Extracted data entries

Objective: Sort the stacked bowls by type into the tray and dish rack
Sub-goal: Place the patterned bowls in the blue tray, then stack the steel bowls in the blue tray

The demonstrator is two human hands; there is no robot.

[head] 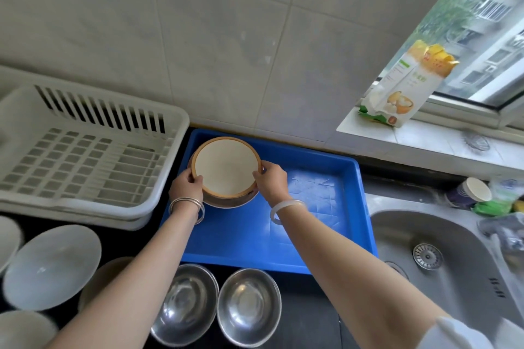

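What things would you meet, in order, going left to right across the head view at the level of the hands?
dish rack → left hand → bowl → right hand → cup. The tray lies under several of these, so it is left out.

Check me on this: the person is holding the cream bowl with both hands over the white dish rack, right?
Not quite. The left hand and right hand do hold the cream bowl by its rim, but over the blue tray, not the white dish rack, which stands to the left. The head view shows it.
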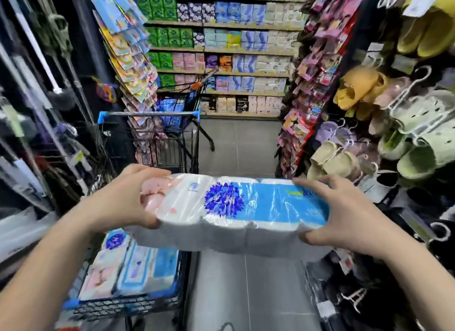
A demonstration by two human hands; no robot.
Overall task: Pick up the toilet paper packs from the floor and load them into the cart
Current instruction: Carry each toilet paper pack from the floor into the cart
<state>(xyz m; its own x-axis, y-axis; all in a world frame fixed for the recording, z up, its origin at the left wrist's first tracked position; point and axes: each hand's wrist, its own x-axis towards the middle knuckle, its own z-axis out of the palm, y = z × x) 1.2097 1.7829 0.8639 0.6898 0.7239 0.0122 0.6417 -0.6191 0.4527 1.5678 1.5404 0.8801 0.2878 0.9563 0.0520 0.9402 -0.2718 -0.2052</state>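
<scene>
The left hand (128,197) and the right hand (337,212) hold one pack (236,207) up in the air. The pack sits between them, and each hand grips one end with bent fingers. It is above the floor (246,281), by the right edge of the cart (128,306). Other packs (138,264) lie in the cart.

Slippers (357,89) hanging right; stocked shelves (246,49) behind; colourful packets (128,59) left.
</scene>
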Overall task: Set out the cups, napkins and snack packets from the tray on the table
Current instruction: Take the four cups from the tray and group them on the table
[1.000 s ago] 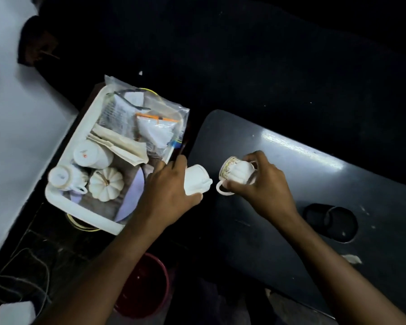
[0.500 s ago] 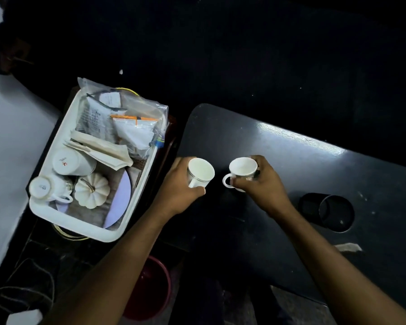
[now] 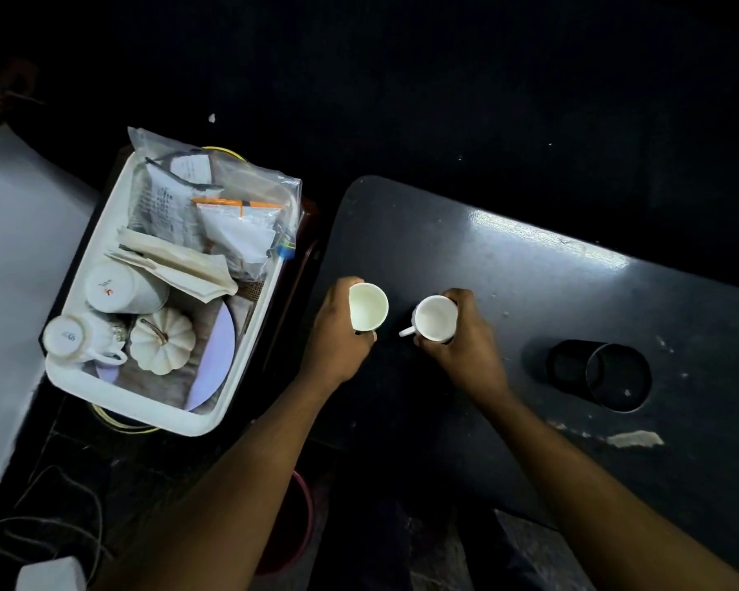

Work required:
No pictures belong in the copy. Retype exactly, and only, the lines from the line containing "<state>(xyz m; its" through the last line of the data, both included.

Answer to the problem:
<state>(xyz m; its own x-axis, y-axis; all in a world frame fixed for the recording, z up, its origin at the left wrist's first tracked position; point and axes: each hand's wrist, its own x-axis towards the middle knuckle, its own z-axis out of the palm, y = z × x) 1.2097 1.7829 0.8639 0.6898 0.7239 0.0122 0.6417 -0.6191 0.4527 1.5678 1.5404 0.8801 0.2878 0.9563 0.0520 0.9402 -0.2718 -0.2052</state>
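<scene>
The left hand (128,197) and the right hand (337,212) hold one pack (236,207) up in the air. The pack sits between them, and each hand grips one end with bent fingers. It is above the floor (246,281), by the right edge of the cart (128,306). Other packs (138,264) lie in the cart.

Slippers (357,89) hanging right; stocked shelves (246,49) behind; colourful packets (128,59) left.
</scene>
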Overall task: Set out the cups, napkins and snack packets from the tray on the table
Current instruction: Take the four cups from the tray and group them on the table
[1.000 s ago] 
[0.500 s ago] 
[now] 

The answer given above is complete as it stands.